Sesampainya di rumah bu Tere dan Nita disambut oleh Doni yang sedang bermain di halaman.
"Bu, apakah roti pesananku ada?" tanya Doni bersemangat karena melihat kantong belanjaan bu Tere.
"Aduh, maaf sayang. Tadi Nita minta mainan jadi uang ibu tidak cukup beli roti." jawab bu Tere sedikit sedih.
"Oh, adik mau mainan ya? Ya sudah, tidak apa-apa bu. Besok-besok kan masih bisa beli roti lagi, belikan buat adik saja dulu." ujar Doni pengertian.
"Terimakasih ya sayang, kamu selalu paling pengertian. Dan selalu mengalah untuk Nita" jawab bu Tere senang.
Dia merasa adalah sesuatu yang wajar bagi kakak untuk mengalah kepada adik.
Padahal boleh dibilang Doni selalu mengalah bahkan jarang mendapatkan keinginan nya. Tapi Doni memang anak yang tidak mau ambil pusing, jadi dia akan lupa setelah sekian lama berlalu, hingga dia sendiri tidak merasa jadi korban atau dirugikan.
Kalau Joni karena dia merasa butuh ya dia minta. Memang dia tidak seperti Nita, apa yang dia lihat dia mau, tidak. Joni hanya meminta dikala barang yang dipakainya sudah tidak bisa digunakan atau kekecilan. Boleh dibilang Joni dan Doni memang anak yang pengertian dan tidak banyak menuntut. Mereka mirip sekali seperti pak Guntur.
Sayang bu Tere tidak pernah menyadari ini karena sikap anak kandungnya yang sangat penurut. Dia berpikir dia adalah ibu yang baik, adil dan selalu mementingkan anak-anaknya.
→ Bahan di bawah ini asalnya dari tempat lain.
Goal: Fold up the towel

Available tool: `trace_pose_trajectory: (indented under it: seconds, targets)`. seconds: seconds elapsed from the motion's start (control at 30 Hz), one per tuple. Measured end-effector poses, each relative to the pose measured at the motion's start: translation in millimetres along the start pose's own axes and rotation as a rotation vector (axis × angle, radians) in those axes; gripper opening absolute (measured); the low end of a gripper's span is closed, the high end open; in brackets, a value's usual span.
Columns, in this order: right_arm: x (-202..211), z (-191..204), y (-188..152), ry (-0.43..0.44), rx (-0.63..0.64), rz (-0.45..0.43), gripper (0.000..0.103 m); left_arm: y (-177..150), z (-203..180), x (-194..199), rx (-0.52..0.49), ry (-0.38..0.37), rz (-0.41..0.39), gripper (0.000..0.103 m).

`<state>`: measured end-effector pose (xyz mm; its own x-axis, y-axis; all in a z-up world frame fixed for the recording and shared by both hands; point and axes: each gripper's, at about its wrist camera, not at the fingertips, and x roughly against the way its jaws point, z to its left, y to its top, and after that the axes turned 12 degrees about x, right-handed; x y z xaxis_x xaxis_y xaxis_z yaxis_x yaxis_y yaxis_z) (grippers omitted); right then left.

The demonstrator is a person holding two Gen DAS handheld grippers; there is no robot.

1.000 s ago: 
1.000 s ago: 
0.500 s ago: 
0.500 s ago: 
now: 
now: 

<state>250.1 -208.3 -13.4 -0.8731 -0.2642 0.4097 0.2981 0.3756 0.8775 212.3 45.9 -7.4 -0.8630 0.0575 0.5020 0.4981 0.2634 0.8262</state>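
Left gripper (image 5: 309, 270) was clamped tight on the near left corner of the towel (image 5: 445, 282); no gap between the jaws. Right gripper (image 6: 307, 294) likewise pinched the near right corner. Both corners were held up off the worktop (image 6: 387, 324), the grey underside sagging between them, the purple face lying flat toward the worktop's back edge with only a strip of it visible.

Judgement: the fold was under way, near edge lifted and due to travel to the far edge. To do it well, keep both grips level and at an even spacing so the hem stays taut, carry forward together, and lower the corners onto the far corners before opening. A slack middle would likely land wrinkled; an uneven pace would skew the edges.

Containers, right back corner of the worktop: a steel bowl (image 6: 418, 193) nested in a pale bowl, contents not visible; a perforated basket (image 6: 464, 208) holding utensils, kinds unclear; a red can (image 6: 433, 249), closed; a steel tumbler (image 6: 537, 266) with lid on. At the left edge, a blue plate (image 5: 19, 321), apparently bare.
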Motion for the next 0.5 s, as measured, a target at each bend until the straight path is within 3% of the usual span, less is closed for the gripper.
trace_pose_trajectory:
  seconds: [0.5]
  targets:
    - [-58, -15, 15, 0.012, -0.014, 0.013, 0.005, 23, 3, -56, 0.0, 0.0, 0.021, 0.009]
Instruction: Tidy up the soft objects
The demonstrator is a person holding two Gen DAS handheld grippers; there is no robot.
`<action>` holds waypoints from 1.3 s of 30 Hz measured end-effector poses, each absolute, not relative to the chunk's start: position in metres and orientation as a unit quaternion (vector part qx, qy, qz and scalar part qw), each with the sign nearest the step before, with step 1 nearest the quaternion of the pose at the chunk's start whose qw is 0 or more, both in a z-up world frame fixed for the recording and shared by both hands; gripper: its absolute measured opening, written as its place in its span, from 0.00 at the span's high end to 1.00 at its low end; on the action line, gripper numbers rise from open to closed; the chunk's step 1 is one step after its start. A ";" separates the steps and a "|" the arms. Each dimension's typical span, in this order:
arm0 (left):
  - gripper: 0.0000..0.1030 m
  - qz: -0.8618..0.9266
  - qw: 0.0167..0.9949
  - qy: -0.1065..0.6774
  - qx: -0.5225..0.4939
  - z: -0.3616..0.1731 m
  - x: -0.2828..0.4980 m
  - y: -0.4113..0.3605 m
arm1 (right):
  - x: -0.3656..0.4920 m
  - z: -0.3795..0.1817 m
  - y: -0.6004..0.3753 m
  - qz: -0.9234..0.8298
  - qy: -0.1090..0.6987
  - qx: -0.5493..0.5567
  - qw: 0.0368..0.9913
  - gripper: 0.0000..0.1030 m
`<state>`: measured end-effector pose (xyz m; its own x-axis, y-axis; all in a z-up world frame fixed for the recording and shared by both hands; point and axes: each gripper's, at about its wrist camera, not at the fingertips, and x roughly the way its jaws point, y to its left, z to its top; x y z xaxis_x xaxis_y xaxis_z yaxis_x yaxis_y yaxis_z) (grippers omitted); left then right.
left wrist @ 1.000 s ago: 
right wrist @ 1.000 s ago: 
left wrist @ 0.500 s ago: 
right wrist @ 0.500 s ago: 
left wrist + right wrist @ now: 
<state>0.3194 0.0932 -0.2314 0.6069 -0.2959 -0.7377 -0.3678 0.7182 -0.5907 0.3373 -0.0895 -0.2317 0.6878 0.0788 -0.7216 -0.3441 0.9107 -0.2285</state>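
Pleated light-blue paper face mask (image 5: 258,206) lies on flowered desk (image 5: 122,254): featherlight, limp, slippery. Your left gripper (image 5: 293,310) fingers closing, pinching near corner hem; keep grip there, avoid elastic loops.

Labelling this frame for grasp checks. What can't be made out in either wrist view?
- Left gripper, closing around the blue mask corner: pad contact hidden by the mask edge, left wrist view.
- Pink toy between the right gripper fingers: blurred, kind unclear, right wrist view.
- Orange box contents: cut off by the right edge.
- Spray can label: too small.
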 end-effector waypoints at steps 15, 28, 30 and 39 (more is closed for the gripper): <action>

Padahal dalam setiap kesempatan dia akan lebih dahulu membelikan Nita, sisanya baru untuk Joni dan terakhir Doni. Makanan juga begitu, Nita akan mendapatkan porsi lebih banyak, sisanya baru Joni dan Doni.
Pakaian juga begitu, Nita akan dibelikan dahulu, baru menyusul Joni dan Doni.